| To do |
The number of lines below that contain the word "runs" is all that the answer should hold.

| Material provided |
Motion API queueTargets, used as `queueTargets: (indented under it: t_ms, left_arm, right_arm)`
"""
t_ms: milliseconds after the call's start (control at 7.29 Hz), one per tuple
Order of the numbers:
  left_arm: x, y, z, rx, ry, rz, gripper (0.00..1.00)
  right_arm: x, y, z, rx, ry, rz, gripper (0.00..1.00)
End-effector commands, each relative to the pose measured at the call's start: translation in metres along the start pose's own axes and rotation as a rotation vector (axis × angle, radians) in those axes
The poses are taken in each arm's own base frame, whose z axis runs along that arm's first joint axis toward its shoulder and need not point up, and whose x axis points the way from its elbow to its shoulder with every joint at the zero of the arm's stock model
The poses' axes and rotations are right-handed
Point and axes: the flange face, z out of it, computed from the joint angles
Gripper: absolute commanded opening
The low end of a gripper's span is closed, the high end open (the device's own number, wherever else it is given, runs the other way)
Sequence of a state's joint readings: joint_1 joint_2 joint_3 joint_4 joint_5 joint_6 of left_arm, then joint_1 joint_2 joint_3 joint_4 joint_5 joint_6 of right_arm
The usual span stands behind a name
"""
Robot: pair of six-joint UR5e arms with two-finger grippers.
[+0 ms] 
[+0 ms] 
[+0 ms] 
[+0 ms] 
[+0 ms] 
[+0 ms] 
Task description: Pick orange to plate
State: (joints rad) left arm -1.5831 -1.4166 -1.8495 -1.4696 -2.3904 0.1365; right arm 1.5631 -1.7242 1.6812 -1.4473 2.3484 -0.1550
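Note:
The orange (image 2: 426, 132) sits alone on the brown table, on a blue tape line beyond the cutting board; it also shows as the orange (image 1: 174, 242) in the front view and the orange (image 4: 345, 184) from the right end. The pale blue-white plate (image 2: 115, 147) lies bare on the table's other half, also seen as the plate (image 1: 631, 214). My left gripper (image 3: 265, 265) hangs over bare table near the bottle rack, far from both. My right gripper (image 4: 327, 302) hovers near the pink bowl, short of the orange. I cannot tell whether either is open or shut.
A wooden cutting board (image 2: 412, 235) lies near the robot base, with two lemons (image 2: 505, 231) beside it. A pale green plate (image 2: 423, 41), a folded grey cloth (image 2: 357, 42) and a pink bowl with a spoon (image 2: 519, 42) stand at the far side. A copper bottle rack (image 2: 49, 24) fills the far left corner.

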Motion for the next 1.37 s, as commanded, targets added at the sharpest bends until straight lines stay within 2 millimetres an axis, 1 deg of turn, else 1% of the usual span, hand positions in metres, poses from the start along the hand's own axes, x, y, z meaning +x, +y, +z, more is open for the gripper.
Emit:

| Exercise solution |
2